> **What you are asked to do**
Please output the listing exactly as it stands, but omit any images.

> **Dataset content**
********

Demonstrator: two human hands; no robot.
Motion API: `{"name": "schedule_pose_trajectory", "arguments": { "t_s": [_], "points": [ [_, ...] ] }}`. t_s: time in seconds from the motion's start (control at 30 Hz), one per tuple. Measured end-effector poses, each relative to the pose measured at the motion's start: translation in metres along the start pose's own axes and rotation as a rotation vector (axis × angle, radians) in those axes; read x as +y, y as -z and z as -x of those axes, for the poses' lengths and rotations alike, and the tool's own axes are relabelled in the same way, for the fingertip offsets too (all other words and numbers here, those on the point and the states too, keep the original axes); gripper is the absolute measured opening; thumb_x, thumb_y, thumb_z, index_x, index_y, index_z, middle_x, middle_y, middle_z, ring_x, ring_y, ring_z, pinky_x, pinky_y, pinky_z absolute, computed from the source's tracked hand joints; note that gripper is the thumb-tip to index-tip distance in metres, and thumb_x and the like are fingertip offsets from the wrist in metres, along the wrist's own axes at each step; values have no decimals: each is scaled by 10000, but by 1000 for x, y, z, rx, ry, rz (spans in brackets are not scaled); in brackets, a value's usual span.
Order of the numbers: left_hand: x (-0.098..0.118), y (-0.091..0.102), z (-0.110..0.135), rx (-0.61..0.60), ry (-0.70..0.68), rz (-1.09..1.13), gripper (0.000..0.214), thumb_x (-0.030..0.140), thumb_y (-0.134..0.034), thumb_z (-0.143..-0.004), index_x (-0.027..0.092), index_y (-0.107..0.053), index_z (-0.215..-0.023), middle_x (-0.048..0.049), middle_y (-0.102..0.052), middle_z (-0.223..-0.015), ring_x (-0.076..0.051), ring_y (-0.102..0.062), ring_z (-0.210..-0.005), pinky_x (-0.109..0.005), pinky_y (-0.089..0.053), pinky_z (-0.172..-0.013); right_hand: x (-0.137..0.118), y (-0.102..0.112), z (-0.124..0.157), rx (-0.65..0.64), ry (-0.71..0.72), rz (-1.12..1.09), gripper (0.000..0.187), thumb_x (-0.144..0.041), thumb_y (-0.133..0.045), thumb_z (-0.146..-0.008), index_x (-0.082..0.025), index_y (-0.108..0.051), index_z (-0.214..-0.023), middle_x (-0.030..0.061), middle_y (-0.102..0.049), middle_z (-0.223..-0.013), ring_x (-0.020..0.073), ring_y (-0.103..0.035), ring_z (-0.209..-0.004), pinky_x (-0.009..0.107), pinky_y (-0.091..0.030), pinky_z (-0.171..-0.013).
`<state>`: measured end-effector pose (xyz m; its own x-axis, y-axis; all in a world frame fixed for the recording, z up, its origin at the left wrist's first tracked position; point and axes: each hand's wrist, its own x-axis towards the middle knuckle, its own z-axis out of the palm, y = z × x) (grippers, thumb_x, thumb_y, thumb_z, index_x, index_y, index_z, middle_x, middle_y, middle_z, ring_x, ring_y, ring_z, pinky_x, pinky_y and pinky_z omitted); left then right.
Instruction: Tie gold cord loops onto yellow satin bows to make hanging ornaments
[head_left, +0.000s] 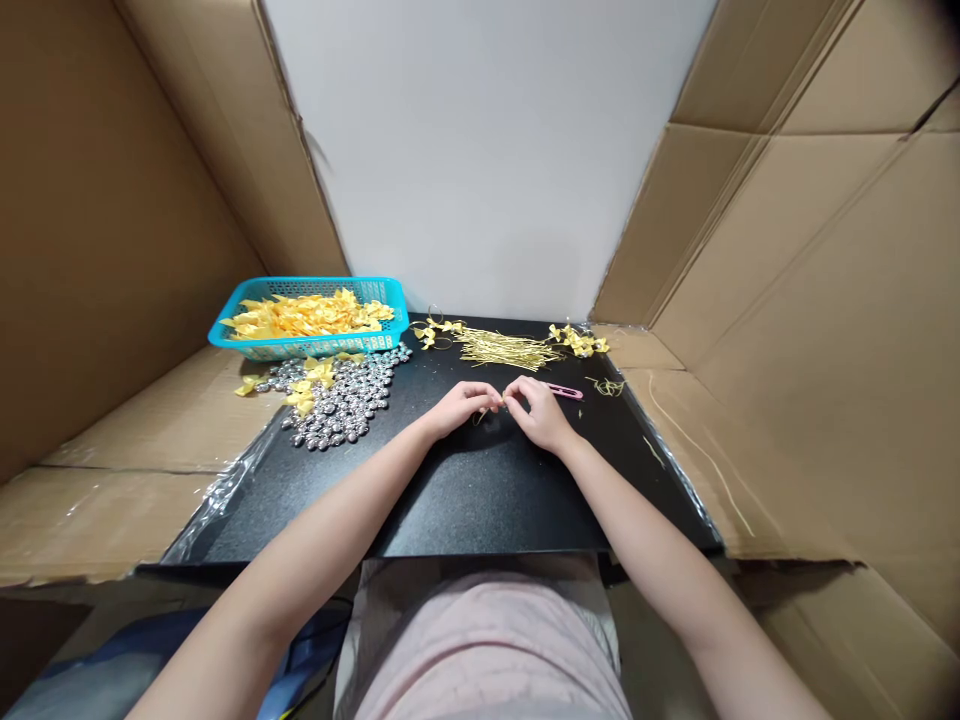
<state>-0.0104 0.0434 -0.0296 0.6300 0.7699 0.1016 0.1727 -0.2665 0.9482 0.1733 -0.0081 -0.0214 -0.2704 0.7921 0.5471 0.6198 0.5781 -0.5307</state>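
While a small yellow piece (502, 401) is pinched by the fingertips of the left hand (469, 407) and right hand (537, 412) on the near side of the gold strand bundle (508, 350), a pink tool (566, 392), near the bundle's right end, is partly covered by the right hand. Left of the bundle, a blue basket (307, 349) is filled with yellow ribbons (304, 316) and silver beads (341, 408) are spread; beyond its right end, yellow bows (579, 341) are clustered.

Basket (322, 348) left of wire ties (506, 349)
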Motion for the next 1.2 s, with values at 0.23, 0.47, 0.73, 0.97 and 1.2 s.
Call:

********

> **Response to this task**
Demonstrator: two human hands; no robot.
Motion API: `{"name": "schedule_pose_trajectory", "arguments": { "t_s": [_], "points": [ [_, ...] ] }}`. t_s: time in seconds from the motion's start (control at 30 Hz), one per tuple. Measured end-effector poses, each relative to the pose measured at the motion's start: translation in metres along the start pose's own axes and rotation as a rotation vector (axis × angle, radians) in those axes; read x as +y, y as -z and z as -x of those axes, for the poses' lengths and rotations alike, and the tool's own axes are relabelled in the same way, for the fingertip offsets too (all other words and numbers here, those on the point and the states too, keep the original axes); gripper is the absolute measured opening; thumb_x, thumb_y, thumb_z, index_x, index_y, index_z, middle_x, middle_y, middle_z, ring_x, ring_y, ring_z, pinky_x, pinky_y, pinky_z absolute, computed from the source's tracked hand joints; note that gripper is the thumb-tip to index-tip distance in metres, and thumb_x and the like are fingertip offsets from the wrist in metres, along the wrist's own axes at each step; values have no decimals: each is scaled by 10000, but by 1000 for x, y, z, rx, ry, rz (spans in brackets are not scaled); in brackets, a value's usual span.
Order of the numbers: left_hand: x (-0.098..0.118), y (-0.091..0.102), z (-0.110..0.135), rx (-0.61..0.60), ry (-0.70..0.68), rz (-1.09..1.13), gripper (0.000..0.214), thumb_x (-0.030..0.140), thumb_y (-0.134..0.034), thumb_z (-0.143..-0.004), index_x (-0.027..0.092), index_y (-0.107..0.053), index_z (-0.215..-0.023), middle_x (-0.048..0.049), middle_y (-0.102..0.052), middle_z (-0.223..-0.015), ring_x (-0.076..0.051), ring_y (-0.102..0.062), ring_z (-0.210..-0.005), pinky_x (-0.109..0.005), pinky_y (-0.089..0.053), pinky_z (-0.172..-0.013); right_hand: x (-0.137..0.118), y (-0.102..0.112), z (-0.124..0.157), rx (-0.65..0.64), ry (-0.71..0.72), rz (-1.12..1.09), gripper (0.000..0.187), thumb_x (-0.144..0.041), thumb_y (-0.133..0.045), thumb_z (-0.146..-0.008), index_x (-0.082..0.025), index_y (-0.108..0.051), index_z (-0.214..-0.023), middle_x (-0.030..0.061), middle_y (-0.102..0.049), middle_z (-0.223..-0.013), ring_x (-0.020..0.073), ring_y (-0.103..0.035), ring_z (-0.209..-0.004), pinky_x (-0.009..0.107), pinky_y (-0.091..0.030), pinky_z (-0.171..-0.013).
`<state>`: measured end-effector pose (xyz m; its own x-axis, y-axis; all in a world frame fixed for the recording, z up, its origin at the left wrist's first tracked position; point and axes: each hand's wrist, its own x-axis towards the middle knuckle, its own z-axis out of the palm, y = z × x) (grippers, thumb_x, thumb_y, thumb_z, index_x, index_y, index_z, middle_x, middle_y, middle_z, ring_x, ring_y, ring_z, pinky_x, pinky_y and pinky_z omitted); left then right.
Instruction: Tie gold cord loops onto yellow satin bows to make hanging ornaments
[head_left, +0.000s] 
<state>-0.0104 0.0434 -0.0296 0.6300 0.7699 0.1016 0.1727 -0.2665 0.9482 0.1733 -0.0081 -0.0214 -0.2704 0.7921 0.5471 0.6198 0.5781 -0.5307</state>
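While a small yellow piece (502, 401) is pinched by the fingertips of the left hand (469, 407) and right hand (537, 412) on the near side of the gold strand bundle (508, 350), a pink tool (566, 392), near the bundle's right end, is partly covered by the right hand. Left of the bundle, a blue basket (307, 349) is filled with yellow ribbons (304, 316) and silver beads (341, 408) are spread; beyond its right end, yellow bows (579, 341) are clustered.

Basket (322, 348) left of wire ties (506, 349)
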Motion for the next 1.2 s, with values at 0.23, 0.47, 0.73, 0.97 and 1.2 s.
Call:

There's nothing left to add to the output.